Write out the listing below character for character, though without its pictures.

- Source data
◇ ◇ ◇ ◇ ◇ ◇ ◇

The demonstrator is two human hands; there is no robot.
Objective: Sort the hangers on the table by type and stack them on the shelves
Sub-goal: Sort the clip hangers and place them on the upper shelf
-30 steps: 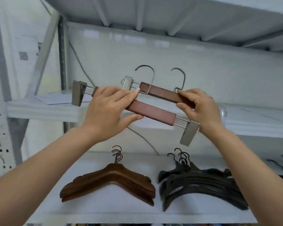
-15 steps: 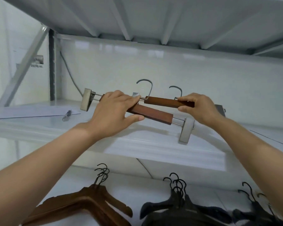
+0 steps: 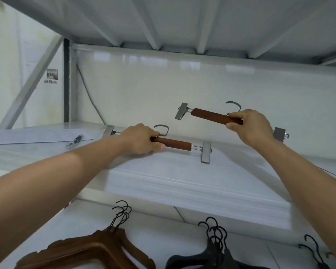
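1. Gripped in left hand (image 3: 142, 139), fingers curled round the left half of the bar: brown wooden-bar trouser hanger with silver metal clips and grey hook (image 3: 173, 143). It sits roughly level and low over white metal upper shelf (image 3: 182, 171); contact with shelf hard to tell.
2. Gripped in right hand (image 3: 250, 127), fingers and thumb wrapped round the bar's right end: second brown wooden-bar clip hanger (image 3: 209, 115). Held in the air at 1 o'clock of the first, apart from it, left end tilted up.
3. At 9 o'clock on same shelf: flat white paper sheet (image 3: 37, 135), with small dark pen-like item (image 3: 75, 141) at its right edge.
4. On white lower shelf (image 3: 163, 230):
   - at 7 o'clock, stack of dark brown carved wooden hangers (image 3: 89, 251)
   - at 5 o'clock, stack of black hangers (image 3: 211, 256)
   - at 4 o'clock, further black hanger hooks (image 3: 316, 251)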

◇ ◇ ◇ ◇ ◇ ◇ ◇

- Expected answer
The demonstrator is two human hands; there is no robot.
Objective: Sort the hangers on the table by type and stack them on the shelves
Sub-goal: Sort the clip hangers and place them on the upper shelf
-30 steps: 
-15 steps: 
+0 steps: 
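1. Gripped in left hand (image 3: 142, 139), fingers curled round the left half of the bar: brown wooden-bar trouser hanger with silver metal clips and grey hook (image 3: 173, 143). It sits roughly level and low over white metal upper shelf (image 3: 182, 171); contact with shelf hard to tell.
2. Gripped in right hand (image 3: 250, 127), fingers and thumb wrapped round the bar's right end: second brown wooden-bar clip hanger (image 3: 209, 115). Held in the air at 1 o'clock of the first, apart from it, left end tilted up.
3. At 9 o'clock on same shelf: flat white paper sheet (image 3: 37, 135), with small dark pen-like item (image 3: 75, 141) at its right edge.
4. On white lower shelf (image 3: 163, 230):
   - at 7 o'clock, stack of dark brown carved wooden hangers (image 3: 89, 251)
   - at 5 o'clock, stack of black hangers (image 3: 211, 256)
   - at 4 o'clock, further black hanger hooks (image 3: 316, 251)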

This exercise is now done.